Olsen captained the Danish team that qualified for the 1984 European Championship; Denmark's first international tournament participation since the 1972 Olympics. Denmark reached the semi-finals, before being eliminated by Spain in a penalty shootout. In October 1985, Olsen became the second Dane, after Per Røntved, to play 75 national team matches. He captained Denmark at the 1986 World Cup, Denmark's first World Cup participation, which ended in a second round defeat to Spain. Olsen's most noticeable effort at the tournament came in the 2–0 group stage win against West Germany. He took the ball from his own half and made an irresistible dribbling run that was only stopped by a foul in the West German penalty area, with Jesper Olsen scoring the 1–0 goal on the resulting penalty kick. Olsen was identified as one of the overall top performers at the World Cup, and he was subsequently named 1986 Danish Player of the Year.

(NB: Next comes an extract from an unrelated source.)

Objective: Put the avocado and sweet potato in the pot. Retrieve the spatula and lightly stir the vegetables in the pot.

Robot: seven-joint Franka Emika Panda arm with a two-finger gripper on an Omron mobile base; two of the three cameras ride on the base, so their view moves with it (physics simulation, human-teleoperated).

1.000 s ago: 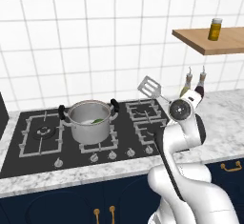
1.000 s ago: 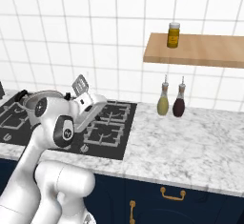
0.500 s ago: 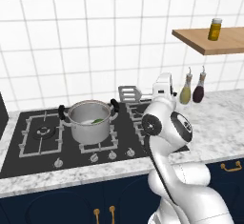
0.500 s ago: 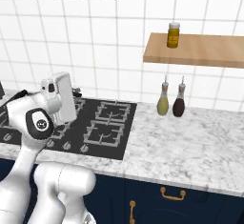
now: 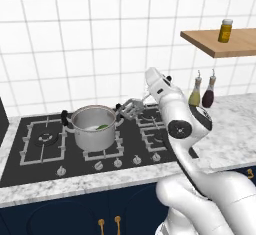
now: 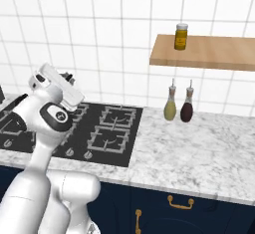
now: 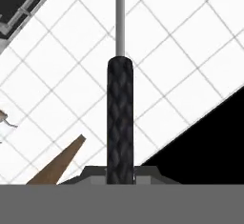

While he was moved to a midfielder position at Köln, Olsen continued to play as a libero for Denmark. He captained Denmark at the 1988 European Championship, which ended in the preliminary group stage. During the tournament, Olsen proved too slow for the libero position, and was moved up as defensive midfielder, leaving the libero position for Lars Olsen. Morten Olsen ended his international career following the 1988 European Championship, having played 99 national team games, but was called up again 10 months later. Olsen became the first Dane to play 100 games for the national team in April 1989, before ending his national team career in June 1989. Olsen played a record 102 games and scored four goals for the national team, and set a record of 50 games as Danish national team captain. His team captain record was broken by Lars Olsen in 1992, while his game tally was bested by Peter Schmeichel in 1998. In his entire international career, Morten Olsen only got one yellow card.

===Style of play===
Olsen played a wide variety of positions, including right winger, central midfielder, and libero. In his youth, Olsen's strengths were his acceleration, agility, and play intelligence and he played as a winger. In his first senior years, Olsen played all positions except goalkeeper, maturing him into a versatile team-player. He eventually found his place as a central midfielder. Though initially filling the role of playmaker rather than a ball-winning tackler, Olsen eventually excelled as a defensive midfielder possessing great determination, dedicated professionalism, and organisational skills. He gradually took on a strong leadership role, a trait he worked hard to develop.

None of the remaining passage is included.